▶ **The task**
Find all lines below containing the string "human" and return them.

Stored items from a collection
++++
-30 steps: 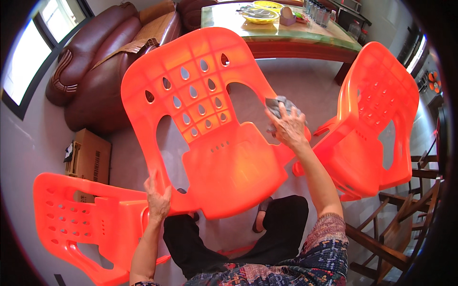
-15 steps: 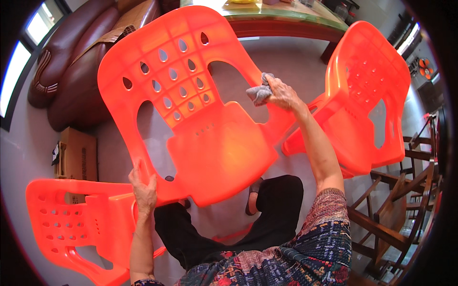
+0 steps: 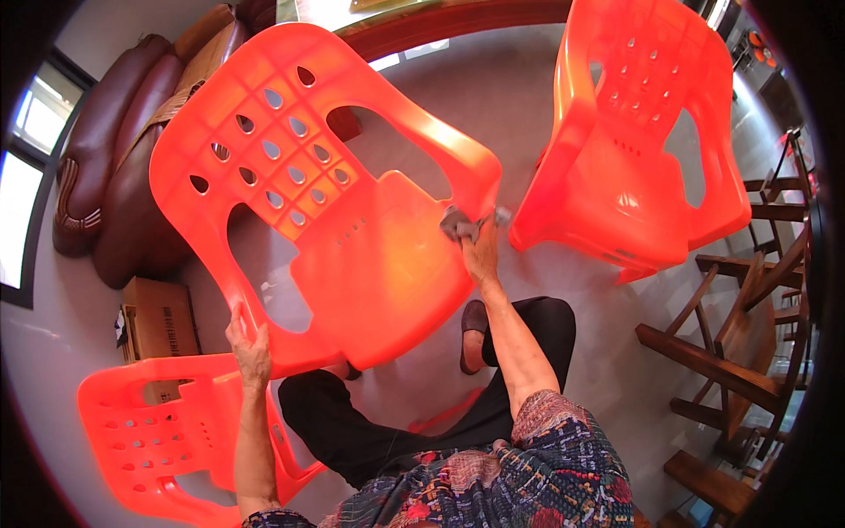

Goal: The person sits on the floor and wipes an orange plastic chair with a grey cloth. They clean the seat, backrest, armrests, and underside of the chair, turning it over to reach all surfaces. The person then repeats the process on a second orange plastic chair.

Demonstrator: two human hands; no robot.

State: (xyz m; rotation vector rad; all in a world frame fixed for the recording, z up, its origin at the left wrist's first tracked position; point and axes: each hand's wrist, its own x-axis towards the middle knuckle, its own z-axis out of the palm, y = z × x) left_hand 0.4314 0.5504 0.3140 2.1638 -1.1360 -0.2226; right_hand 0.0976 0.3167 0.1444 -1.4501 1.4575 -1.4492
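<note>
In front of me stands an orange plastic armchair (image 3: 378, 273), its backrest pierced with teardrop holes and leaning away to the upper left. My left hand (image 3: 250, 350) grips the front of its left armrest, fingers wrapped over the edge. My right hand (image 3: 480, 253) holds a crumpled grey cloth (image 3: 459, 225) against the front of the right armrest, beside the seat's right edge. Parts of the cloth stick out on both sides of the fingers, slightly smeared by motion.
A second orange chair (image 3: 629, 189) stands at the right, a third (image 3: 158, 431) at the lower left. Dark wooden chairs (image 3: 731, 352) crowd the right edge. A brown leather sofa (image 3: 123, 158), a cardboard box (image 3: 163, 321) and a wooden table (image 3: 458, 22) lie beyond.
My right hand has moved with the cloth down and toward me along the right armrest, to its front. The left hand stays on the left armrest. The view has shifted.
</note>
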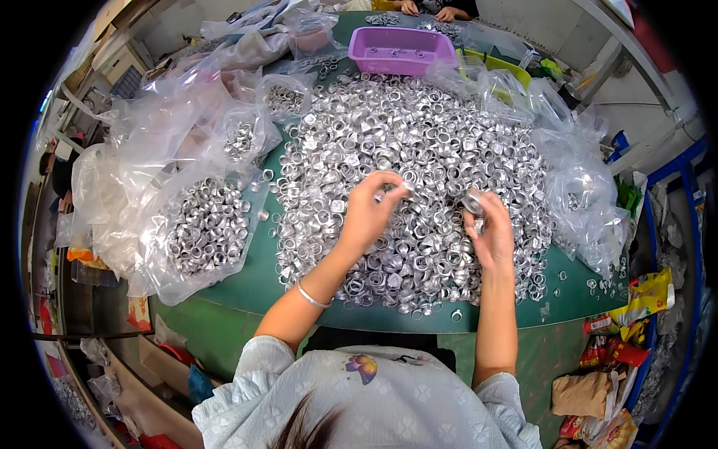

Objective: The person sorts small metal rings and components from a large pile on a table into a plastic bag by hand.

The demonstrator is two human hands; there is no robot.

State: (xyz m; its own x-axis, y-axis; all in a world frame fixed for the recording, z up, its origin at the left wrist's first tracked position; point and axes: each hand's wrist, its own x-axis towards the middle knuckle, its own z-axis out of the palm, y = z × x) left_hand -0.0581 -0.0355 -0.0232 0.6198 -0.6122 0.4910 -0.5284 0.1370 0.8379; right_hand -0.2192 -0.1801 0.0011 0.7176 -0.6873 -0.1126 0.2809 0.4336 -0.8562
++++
▶ **Solution for this task**
Demonstrator: two human hands; no robot.
The demonstrator is two human hands; there is no robot.

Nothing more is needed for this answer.